PROBLEM STATEMENT: Filter the listing below, keeping only the lines with the word "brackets".

DATA SEGMENT:
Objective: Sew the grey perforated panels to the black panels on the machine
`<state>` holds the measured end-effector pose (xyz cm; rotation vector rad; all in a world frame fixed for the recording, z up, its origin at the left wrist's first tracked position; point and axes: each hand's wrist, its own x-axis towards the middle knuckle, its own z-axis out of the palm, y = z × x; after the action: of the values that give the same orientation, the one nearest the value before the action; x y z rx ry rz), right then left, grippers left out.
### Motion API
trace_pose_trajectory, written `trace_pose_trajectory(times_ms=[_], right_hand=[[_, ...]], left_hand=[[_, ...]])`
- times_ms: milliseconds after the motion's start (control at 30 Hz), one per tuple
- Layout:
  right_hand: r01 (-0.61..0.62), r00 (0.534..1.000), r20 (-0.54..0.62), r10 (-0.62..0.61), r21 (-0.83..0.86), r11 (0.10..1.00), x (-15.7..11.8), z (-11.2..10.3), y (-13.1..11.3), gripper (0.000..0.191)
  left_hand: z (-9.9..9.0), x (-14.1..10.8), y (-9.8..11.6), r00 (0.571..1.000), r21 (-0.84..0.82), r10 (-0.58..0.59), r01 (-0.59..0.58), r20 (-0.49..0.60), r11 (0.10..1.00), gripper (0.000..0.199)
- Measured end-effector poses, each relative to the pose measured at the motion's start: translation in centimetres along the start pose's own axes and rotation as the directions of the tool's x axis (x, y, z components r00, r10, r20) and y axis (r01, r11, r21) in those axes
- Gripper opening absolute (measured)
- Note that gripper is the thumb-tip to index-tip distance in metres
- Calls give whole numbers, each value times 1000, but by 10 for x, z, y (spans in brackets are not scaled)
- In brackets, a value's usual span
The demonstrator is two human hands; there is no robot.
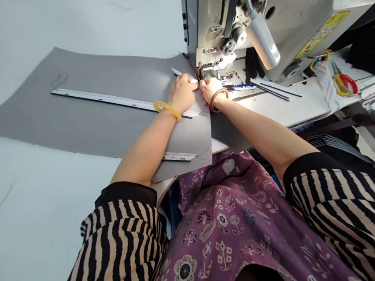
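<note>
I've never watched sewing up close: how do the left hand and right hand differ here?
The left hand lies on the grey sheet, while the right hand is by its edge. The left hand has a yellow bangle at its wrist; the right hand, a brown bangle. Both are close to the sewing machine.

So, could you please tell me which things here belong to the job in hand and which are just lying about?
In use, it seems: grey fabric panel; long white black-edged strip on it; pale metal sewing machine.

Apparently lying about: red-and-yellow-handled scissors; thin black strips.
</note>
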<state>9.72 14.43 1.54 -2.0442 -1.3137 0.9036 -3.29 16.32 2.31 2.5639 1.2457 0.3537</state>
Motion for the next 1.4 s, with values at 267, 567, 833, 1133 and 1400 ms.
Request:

SOLVED PROBLEM:
- Calls give whole numbers, each value times 1000, but by 10 for x, z, y (spans in brackets are not scaled)
- In brackets, a value's usual span

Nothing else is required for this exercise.